As 2018 drew to a close, deception attacks impersonating the Internal Revenue Service (IRS) shot upward. Driven by the annual scourge of BEC scams aimed at stealing W-2 information in the run-up to tax filing season, nearly one in ten identity deception-based emails impersonated the IRS, up from two percent in the third quarter.
For attacks targeting high-value executive targets, Microsoft remains the top target—accounting for more than 8 out of 10 brand impersonations. Trailing far behind in second place is FedEx, followed by the IRS and UPS. Shipping services are a common impersonation target, especially around the holiday season, because the delivery of packages during this time of year is expected,— making the phishing emails more contextually appropriate.

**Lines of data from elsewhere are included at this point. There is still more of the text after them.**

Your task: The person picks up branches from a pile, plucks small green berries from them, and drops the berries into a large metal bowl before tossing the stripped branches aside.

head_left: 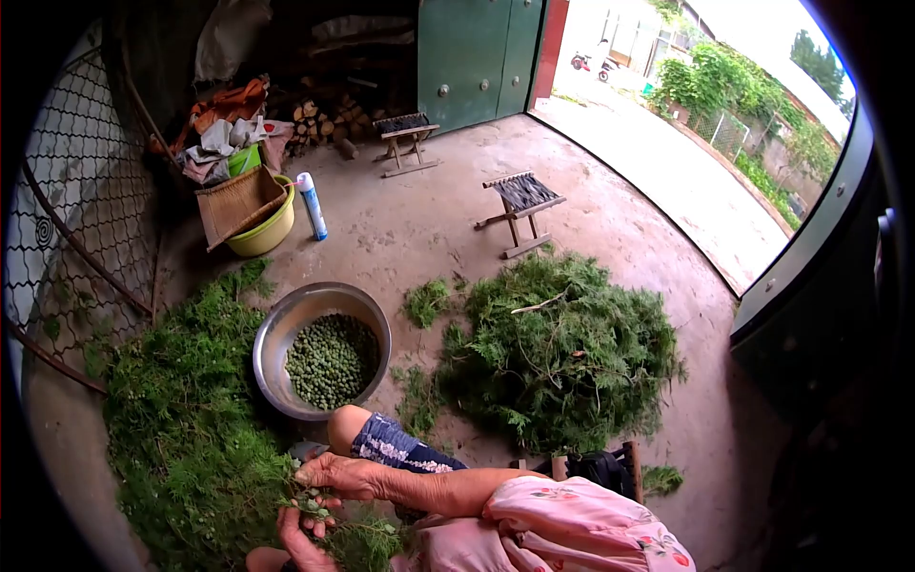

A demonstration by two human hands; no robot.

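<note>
My right hand (338,476) reaches in from the right, its fingers closed on a green conifer sprig (307,500). Below it, my left hand (303,540) has its fingers curled round the same sprig, whose leafy end hangs near my lap. A large heap of conifer branches (181,419) lies just beyond my hands on the left. Beside my knee (348,429) stands a wide metal basin (274,355) holding many small round green cones (332,360). What exactly sits between my right fingertips is too small to make out.
A second branch pile (572,353) lies right of the basin. Two folding stools (522,194) (406,133) stand farther back. A yellow tub (265,234) with a woven basket (241,203), a spray can (312,207) and stacked firewood (319,122) are at the upper left; green doors (477,57) flank the opening.
</note>
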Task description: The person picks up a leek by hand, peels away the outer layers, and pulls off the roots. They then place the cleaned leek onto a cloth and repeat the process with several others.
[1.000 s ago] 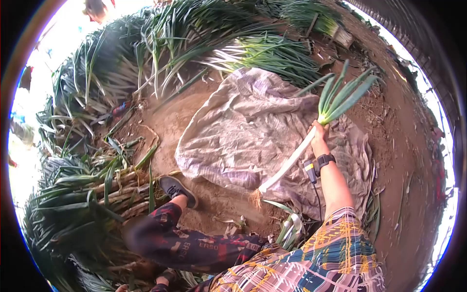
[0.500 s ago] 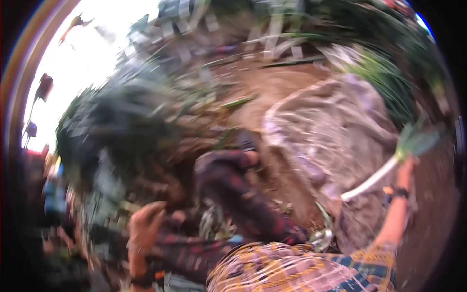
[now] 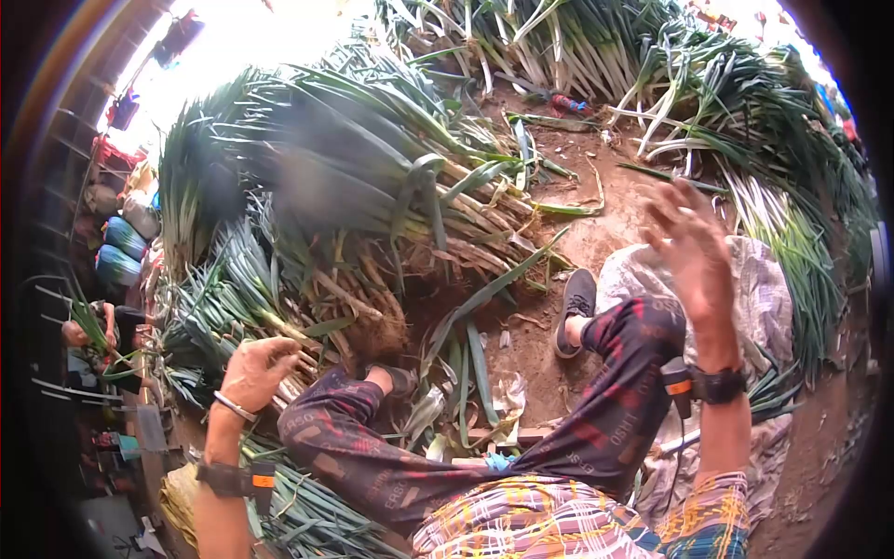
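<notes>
My right hand (image 3: 689, 252) is raised over the sack cloth (image 3: 764, 289), fingers spread and holding nothing. Behind the right forearm, a leek (image 3: 768, 401) lies on the cloth, partly hidden. My left hand (image 3: 259, 373) is near the root ends of the leeks on the left, its fingers loosely bent with nothing visible in them. In front of my legs rises a large heap of leeks (image 3: 372, 168), with soil-covered roots (image 3: 372, 331) toward me. Loose green leaves (image 3: 475, 373) lie between my feet.
More leeks (image 3: 559, 47) are stacked along the back, and others (image 3: 782, 224) along the right. Trimmed leeks (image 3: 321, 512) lie beside my left leg. Another person (image 3: 102, 326) is at the far left, near bundled goods (image 3: 121, 252). Brown soil (image 3: 596, 177) shows in the middle.
My right hand has let go of the leek and moved up and inward over the cloth. The view has turned toward the left heap, and my left hand remains low on the left.
</notes>
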Demonstrator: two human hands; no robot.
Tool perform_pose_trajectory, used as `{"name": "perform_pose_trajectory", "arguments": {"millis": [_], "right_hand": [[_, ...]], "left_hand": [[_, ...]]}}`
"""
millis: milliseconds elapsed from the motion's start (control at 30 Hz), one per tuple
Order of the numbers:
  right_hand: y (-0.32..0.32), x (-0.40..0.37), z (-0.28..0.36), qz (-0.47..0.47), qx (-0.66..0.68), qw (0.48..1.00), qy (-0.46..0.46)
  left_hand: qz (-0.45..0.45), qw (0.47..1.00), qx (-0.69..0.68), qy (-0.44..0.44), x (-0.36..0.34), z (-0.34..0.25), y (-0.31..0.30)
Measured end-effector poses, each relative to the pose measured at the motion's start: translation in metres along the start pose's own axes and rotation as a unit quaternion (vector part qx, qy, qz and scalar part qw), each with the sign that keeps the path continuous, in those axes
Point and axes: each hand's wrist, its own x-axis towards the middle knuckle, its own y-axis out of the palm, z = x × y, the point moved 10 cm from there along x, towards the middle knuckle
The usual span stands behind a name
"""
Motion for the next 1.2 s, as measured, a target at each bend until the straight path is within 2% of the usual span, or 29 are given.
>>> {"name": "perform_pose_trajectory", "arguments": {"millis": [133, 233, 367, 400, 433, 467, 500, 533, 567, 633, 733, 833, 867, 933, 1000, 1033, 1100, 1133, 1200], "right_hand": [[0.072, 0.014, -0.065, 0.086, -0.047, 0.99, 0.103], [0.071, 0.021, -0.102, 0.059, -0.047, 0.983, 0.166], [0.061, 0.045, -0.142, 0.018, -0.029, 0.981, 0.192], [0.065, 0.048, -0.147, -0.003, 0.0, 0.976, 0.216], [0.071, 0.052, -0.147, -0.008, 0.003, 0.976, 0.216], [0.073, 0.056, -0.145, -0.011, -0.024, 0.978, 0.208], [0.075, 0.061, -0.144, -0.012, -0.052, 0.978, 0.2], [0.072, 0.064, -0.144, -0.033, -0.048, 0.979, 0.193], [0.071, 0.068, -0.145, -0.036, -0.044, 0.98, 0.19], [0.064, 0.074, -0.148, -0.043, -0.036, 0.982, 0.182], [0.058, 0.079, -0.153, -0.054, -0.04, 0.982, 0.178], [0.062, 0.082, -0.151, -0.056, -0.035, 0.983, 0.172], [0.064, 0.083, -0.15, -0.053, -0.033, 0.983, 0.17], [0.07, 0.08, -0.15, -0.045, -0.023, 0.983, 0.176], [0.078, 0.079, -0.15, -0.028, -0.006, 0.983, 0.181], [0.082, 0.078, -0.15, -0.017, 0.0, 0.983, 0.182], [0.091, 0.072, -0.153, 0.006, 0.016, 0.981, 0.192], [0.096, 0.07, -0.154, 0.016, 0.019, 0.981, 0.192], [0.103, 0.066, -0.156, 0.036, 0.009, 0.98, 0.194]], "left_hand": [[0.061, 0.99, 0.121, -0.036, 0.047, 0.052, -0.001], [0.111, 0.984, 0.139, -0.004, 0.112, 0.073, 0.031], [0.113, 0.993, 0.016, 0.004, 0.219, 0.088, 0.135], [0.125, 0.99, -0.04, -0.042, 0.243, 0.095, 0.172], [0.049, 0.994, -0.092, -0.029, 0.267, 0.102, 0.202], [-0.021, 0.991, -0.103, -0.082, 0.286, 0.112, 0.226], [-0.025, 0.954, -0.216, -0.206, 0.296, 0.123, 0.252], [-0.08, 0.923, -0.256, -0.275, 0.312, 0.152, 0.292], [-0.047, 0.909, -0.314, -0.27, 0.319, 0.153, 0.3], [-0.169, 0.803, -0.432, -0.374, 0.344, 0.173, 0.344], [-0.351, 0.704, -0.521, -0.33, 0.35, 0.175, 0.334], [-0.275, 0.611, -0.683, -0.29, 0.345, 0.173, 0.364], [-0.227, 0.542, -0.751, -0.3, 0.341, 0.17, 0.382], [-0.156, 0.58, -0.764, -0.236, 0.325, 0.167, 0.396], [-0.12, 0.552, -0.804, -0.187, 0.294, 0.129, 0.362], [-0.117, 0.505, -0.838, -0.172, 0.27, 0.089, 0.321], [-0.096, 0.478, -0.865, -0.118, 0.238, 0.069, 0.308], [-0.161, 0.6, -0.778, -0.096, 0.213, 0.08, 0.299], [-0.237, 0.763, -0.596, -0.078, 0.18, 0.067, 0.241]]}}
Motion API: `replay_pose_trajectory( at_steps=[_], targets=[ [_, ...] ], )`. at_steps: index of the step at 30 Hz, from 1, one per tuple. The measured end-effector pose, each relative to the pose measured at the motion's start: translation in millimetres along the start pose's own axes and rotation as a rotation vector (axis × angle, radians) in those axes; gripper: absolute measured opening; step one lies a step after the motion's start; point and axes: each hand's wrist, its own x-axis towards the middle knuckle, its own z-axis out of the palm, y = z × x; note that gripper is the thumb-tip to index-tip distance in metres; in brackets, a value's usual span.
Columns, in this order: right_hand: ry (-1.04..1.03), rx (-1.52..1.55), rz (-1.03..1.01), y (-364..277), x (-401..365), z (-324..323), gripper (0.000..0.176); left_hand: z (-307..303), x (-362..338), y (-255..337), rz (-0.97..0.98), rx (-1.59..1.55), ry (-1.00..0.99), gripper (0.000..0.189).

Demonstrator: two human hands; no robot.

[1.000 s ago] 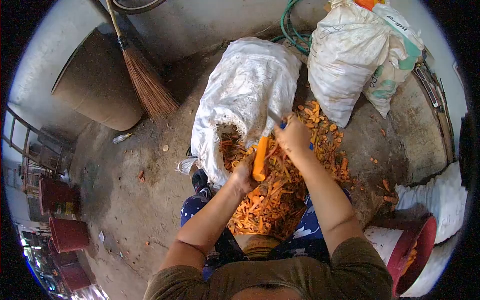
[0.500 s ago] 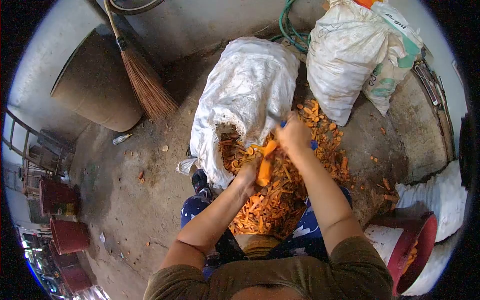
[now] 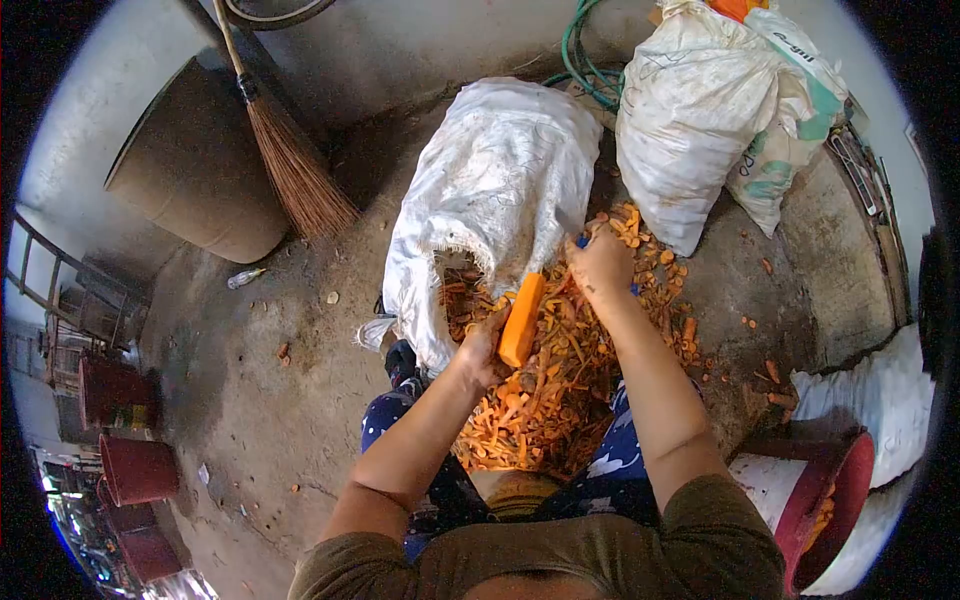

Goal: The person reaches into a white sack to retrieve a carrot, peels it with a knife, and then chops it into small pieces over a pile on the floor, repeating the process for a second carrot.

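Note:
My left hand (image 3: 482, 350) is closed around a peeled orange carrot (image 3: 522, 320), which points up and away from me. To its right, my right hand (image 3: 602, 264) grips a blue-handled tool (image 3: 583, 242), its blade too unclear to make out. The carrot and the tool are apart. Below both hands lies a heap of orange peelings and cut pieces (image 3: 530, 425), between my knees. Just beyond, a white woven sack (image 3: 500, 160) lies with its torn mouth towards the heap, more pieces showing inside.
Full white sacks (image 3: 690, 110) stand at the back right. A red bucket (image 3: 845, 510) with orange pieces lies at the lower right. A broom (image 3: 290, 170) leans by a large drum (image 3: 195, 170) at the back left. Red buckets (image 3: 140, 470) line the left side.
My right hand has drawn away from the carrot, slightly to the right. The carrot now stands more fully in view, angled upward in my left hand.

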Motion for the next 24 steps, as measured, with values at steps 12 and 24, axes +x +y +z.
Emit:
replay_pose_trajectory(
  at_steps=[12,24],
  targets=[
    [-0.118,-0.172,-0.170,-19.7,-22.0,7.2,0.044,25.2,-2.4,-7.7,-0.018,0.023,0.110,0.034],
    [-0.031,0.005,0.088,25.0,18.8,6.2,0.039,-11.2,5.8,-0.4,-0.048,0.010,-0.076,0.036]
  ],
)
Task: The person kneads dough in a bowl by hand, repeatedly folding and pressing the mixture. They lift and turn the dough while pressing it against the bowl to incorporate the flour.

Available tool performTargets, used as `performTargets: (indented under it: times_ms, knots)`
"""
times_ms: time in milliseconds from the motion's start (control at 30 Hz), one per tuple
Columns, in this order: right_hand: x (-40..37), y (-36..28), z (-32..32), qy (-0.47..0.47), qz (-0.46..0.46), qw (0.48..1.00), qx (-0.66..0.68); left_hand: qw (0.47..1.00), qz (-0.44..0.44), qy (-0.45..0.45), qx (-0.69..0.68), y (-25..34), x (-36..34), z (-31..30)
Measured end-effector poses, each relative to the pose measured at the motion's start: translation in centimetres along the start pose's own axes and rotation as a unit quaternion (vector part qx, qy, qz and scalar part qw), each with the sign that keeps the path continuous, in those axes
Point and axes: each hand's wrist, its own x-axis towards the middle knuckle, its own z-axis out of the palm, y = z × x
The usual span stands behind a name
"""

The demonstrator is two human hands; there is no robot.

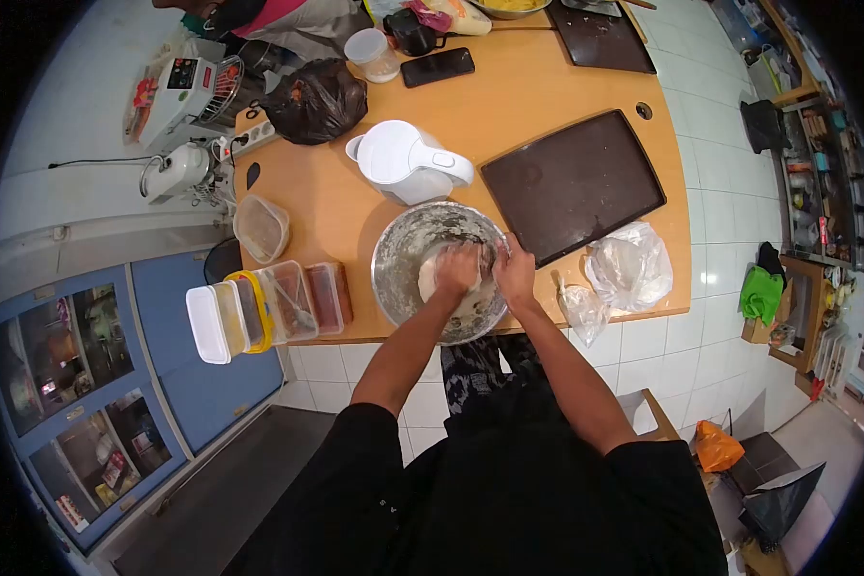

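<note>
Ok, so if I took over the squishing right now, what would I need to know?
Left hand: curled, pressing into the dough inside the metal bowl.
Right hand: beside it at the dough's right edge; grip unclear.
Nearby: white jug behind the bowl, dark tray to its right, clear bags of white powder by the table edge.
Done: the dough holds together as one lump.
Left: flour still coats the bowl wall, and the dough is not out of the bowl.
</note>
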Motion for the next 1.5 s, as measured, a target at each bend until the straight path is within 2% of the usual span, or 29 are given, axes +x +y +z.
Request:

In most attacks involving these or other most impersonated brands, phishing scams are likely aimed at credentials harvesting, in hopes of hijacking accounts from which to launch more highly-targeted attacks of all kinds, including wire fraud-based BEC schemes.
Leveraging the vulnerability Secure Email Gateways have in detecting and mitigating display name deception, attackers attempt to exploit the relationship employees have with trusted technology and financial brands.
A case in point was the carefully crafted Amazon brand impersonation sent to an AWS admin at a software/SaaS company. This credential phishing attack was especially pernicious given the dependence many enterprises place on web and compute services provided by AWS.